## WORK REQUIRED
Once the line with "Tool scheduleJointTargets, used" is found in the data, output it and each following line exactly, up to and including the line with "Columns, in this", and nothing before or after.

## ENTRIES PROVIDED
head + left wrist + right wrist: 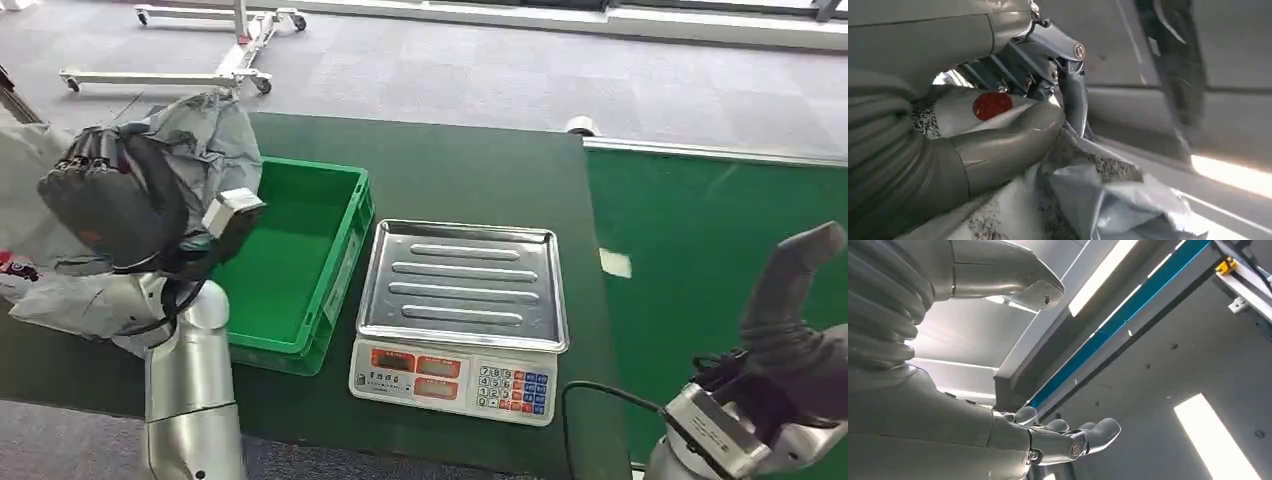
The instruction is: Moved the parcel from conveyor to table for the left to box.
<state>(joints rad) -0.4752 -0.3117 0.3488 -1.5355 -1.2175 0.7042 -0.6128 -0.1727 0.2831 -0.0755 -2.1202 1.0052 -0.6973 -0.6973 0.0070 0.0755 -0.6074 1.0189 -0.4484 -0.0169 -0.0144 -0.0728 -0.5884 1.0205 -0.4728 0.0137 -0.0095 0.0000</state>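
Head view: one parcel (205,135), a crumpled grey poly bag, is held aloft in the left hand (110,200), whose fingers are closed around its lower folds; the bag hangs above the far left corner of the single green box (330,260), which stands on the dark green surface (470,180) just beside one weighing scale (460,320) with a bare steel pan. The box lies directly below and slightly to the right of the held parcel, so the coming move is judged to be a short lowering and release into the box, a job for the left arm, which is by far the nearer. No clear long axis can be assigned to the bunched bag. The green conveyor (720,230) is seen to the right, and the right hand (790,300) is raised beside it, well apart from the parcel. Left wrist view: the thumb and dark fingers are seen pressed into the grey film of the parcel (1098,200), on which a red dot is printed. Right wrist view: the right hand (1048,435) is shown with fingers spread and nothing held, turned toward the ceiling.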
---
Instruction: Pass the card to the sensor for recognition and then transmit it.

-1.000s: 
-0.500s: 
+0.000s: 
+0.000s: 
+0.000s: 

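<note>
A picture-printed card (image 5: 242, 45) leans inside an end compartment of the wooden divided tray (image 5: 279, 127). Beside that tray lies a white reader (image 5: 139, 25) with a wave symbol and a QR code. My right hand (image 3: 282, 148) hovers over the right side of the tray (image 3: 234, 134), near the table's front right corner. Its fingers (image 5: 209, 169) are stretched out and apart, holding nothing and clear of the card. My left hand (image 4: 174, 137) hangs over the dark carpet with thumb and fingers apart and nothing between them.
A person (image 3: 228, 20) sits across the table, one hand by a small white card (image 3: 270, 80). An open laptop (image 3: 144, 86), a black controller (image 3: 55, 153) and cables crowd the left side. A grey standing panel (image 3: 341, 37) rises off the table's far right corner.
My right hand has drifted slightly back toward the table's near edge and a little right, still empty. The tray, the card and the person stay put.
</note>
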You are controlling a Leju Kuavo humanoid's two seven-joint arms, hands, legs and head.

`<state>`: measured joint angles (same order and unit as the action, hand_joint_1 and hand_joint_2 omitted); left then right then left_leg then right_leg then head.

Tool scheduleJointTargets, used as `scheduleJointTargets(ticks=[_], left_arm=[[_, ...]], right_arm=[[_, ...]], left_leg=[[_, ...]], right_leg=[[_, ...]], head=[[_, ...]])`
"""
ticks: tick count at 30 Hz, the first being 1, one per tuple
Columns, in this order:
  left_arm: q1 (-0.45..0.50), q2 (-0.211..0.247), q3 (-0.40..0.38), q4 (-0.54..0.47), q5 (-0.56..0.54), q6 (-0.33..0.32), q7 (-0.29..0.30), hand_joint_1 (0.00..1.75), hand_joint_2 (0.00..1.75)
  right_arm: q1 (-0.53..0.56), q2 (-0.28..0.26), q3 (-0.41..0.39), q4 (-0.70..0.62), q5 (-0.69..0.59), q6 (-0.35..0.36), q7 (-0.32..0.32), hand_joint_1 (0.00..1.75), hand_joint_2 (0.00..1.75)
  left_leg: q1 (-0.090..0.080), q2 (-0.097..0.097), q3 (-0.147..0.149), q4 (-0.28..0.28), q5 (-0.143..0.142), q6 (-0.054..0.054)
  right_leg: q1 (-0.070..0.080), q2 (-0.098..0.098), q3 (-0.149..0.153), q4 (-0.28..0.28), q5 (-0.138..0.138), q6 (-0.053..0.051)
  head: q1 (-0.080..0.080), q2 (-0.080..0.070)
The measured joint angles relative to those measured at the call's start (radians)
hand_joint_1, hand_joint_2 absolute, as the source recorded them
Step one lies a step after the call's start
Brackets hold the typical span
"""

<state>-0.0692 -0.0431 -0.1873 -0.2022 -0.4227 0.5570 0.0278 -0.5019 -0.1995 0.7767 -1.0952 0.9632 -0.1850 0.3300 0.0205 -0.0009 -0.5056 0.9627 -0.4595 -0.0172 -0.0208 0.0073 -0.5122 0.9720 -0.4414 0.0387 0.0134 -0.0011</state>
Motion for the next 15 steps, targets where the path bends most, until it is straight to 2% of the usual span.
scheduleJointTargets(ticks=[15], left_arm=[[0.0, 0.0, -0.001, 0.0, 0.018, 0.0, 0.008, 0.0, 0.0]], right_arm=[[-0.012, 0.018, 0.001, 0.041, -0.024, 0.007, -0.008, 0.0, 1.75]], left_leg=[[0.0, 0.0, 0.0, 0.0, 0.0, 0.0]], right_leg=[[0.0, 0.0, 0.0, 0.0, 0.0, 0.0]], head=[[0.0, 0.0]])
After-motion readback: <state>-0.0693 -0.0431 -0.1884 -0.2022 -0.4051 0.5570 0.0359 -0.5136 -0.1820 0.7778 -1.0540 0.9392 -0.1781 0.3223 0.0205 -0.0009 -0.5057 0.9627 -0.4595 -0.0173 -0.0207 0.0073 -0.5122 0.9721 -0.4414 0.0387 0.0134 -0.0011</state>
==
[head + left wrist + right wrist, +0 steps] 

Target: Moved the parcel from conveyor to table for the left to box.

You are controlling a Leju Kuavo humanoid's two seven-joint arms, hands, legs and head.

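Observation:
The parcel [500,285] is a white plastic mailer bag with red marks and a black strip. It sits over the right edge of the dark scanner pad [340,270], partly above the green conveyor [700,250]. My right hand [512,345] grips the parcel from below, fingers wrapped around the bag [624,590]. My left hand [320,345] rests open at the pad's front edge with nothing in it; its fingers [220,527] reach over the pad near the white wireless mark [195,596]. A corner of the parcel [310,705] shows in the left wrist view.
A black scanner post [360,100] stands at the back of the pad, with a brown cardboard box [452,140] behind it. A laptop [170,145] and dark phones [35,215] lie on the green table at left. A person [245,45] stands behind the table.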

## SOLUTION FOR THIS TASK
Tool scheduleJointTargets, used as `scheduleJointTargets(ticks=[_], left_arm=[[_, ...]], right_arm=[[_, ...]], left_leg=[[_, ...]], right_leg=[[_, ...]], head=[[_, ...]])`
"""
ticks: tick count at 30 Hz, the first being 1, one per tuple
Columns, in this order:

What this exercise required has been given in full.